Posterior Tongue Tie Symptoms and Treatments (2024)

Babies with tongue tie (ankyloglossia) have a short, tight, or stiff band of tissue under the tongue that limits the movement of the tongue. Signs of tongue tie may include difficulty latching while nursing, increased hunger, and frequent colic.

A tongue tie (ankyloglossia) is a condition some babies are born with that restricts the tongue’s range of motion. Examples include being unable to push the tongue past the lower teeth or having trouble moving the tongue side to side.

The term describes any band of tissue underneath the tongue that is short, tight, or stiff. Tongue ties sometimes prevent a baby’s tongue from latching properly to their mother’s breast.

Anterior tongue ties are easy to locate and see because they are near a baby’s gumline when they raise their tongue.

A posterior tongue tie is located deeper in the mouth, further underneath the tongue.
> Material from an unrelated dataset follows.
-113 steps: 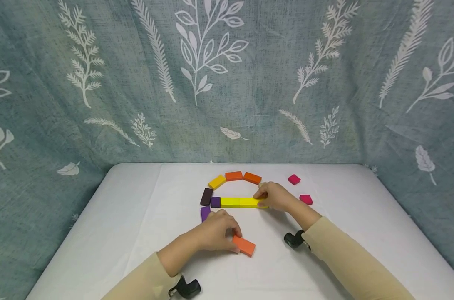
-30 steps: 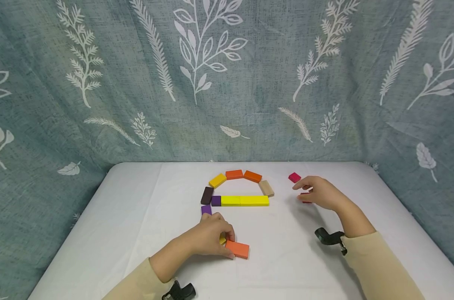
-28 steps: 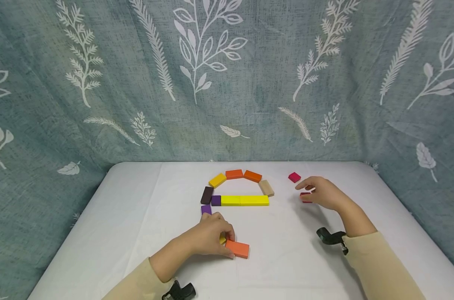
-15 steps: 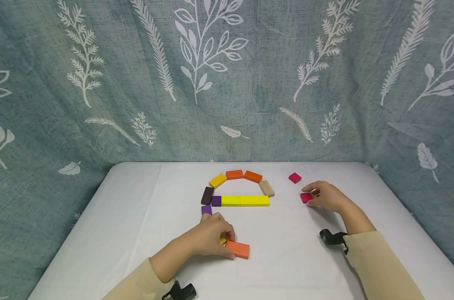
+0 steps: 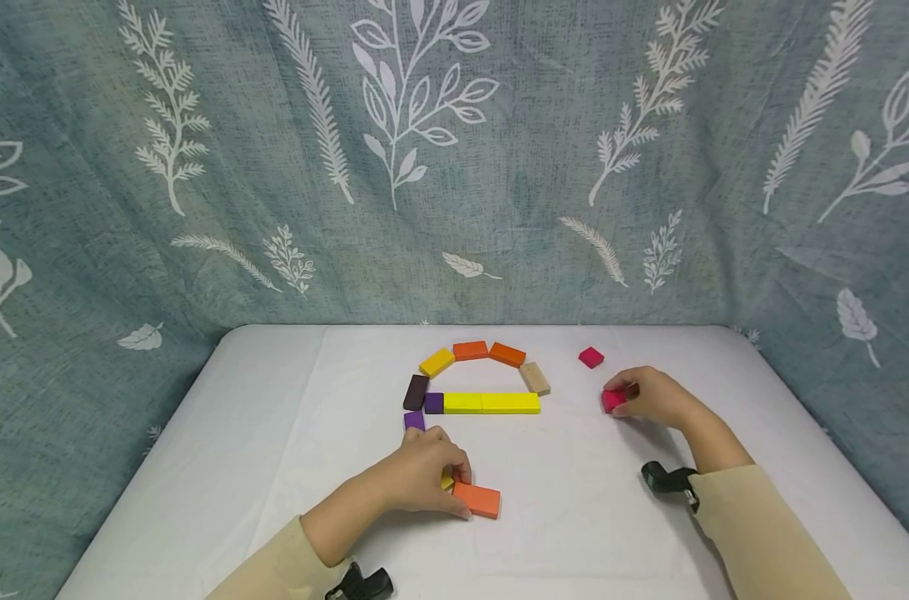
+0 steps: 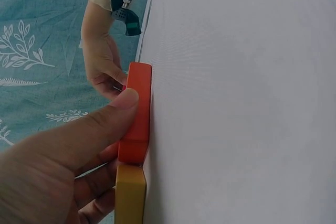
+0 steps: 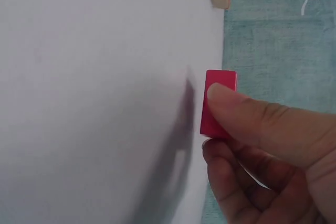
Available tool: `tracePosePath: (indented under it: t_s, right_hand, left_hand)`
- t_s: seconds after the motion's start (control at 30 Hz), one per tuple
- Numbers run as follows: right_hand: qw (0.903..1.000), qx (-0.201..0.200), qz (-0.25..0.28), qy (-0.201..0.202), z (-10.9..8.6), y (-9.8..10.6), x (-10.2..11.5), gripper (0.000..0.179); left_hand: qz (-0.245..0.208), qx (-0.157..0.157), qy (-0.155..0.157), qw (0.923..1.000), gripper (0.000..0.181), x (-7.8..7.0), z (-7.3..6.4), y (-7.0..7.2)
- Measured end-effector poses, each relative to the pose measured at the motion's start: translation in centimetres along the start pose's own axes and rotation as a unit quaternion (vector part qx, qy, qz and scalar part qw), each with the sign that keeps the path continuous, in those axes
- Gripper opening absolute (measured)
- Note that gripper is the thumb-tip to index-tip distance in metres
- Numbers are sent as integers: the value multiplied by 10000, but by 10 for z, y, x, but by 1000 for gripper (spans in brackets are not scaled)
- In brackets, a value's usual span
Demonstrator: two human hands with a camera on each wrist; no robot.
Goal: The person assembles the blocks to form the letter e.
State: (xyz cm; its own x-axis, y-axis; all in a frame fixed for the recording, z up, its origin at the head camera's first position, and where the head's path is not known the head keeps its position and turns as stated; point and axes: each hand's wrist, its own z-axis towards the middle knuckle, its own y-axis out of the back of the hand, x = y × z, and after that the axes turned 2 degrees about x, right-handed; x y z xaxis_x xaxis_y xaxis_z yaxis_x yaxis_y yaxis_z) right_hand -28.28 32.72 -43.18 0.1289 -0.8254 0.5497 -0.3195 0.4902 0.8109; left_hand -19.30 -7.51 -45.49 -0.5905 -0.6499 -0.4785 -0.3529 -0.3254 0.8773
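Note:
My left hand (image 5: pixel 424 473) pinches an orange rectangular block (image 5: pixel 477 500) near the front middle of the table. In the left wrist view the thumb lies on that orange block (image 6: pixel 138 111), whose end meets a yellow block (image 6: pixel 130 192); in the head view the hand mostly hides the yellow one. At the right, my right hand (image 5: pixel 655 397) pinches a small pinkish-red block (image 5: pixel 613 402) between thumb and fingers. The right wrist view shows the thumb over this red block (image 7: pixel 218 114), with its shadow on the cloth.
Yellow (image 5: pixel 437 362), orange (image 5: pixel 470 351), darker orange (image 5: pixel 507 355), plain wood (image 5: pixel 535 378) and dark brown (image 5: pixel 416 392) blocks form an arch. Below runs a bright yellow row (image 5: pixel 491 403) with a dark purple block (image 5: pixel 434 403). Another red block (image 5: pixel 591 357) lies behind the right hand.
My right hand has left the yellow row, moved right and taken hold of the nearer red block. Earlier, the left hand shifted the orange block slightly left and straightened it; since then it has stayed put.

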Motion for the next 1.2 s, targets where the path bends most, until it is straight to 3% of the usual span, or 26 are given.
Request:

A posterior tongue tie can cause the same problems as an anterior tongue tie, even though it isn’t as easily visible.

Some doctors use a classification system when referring to tongue ties. Anterior tongue ties may be referred to as type I and type II. Posterior tongue ties may be referred to as type III or type IV.

Tongue tie affects up to 11% of newborn babies. Many babies born with tongue tie don’t have any symptoms or complications. Others need speech therapy or an outpatient surgical treatment to release the tongue tie.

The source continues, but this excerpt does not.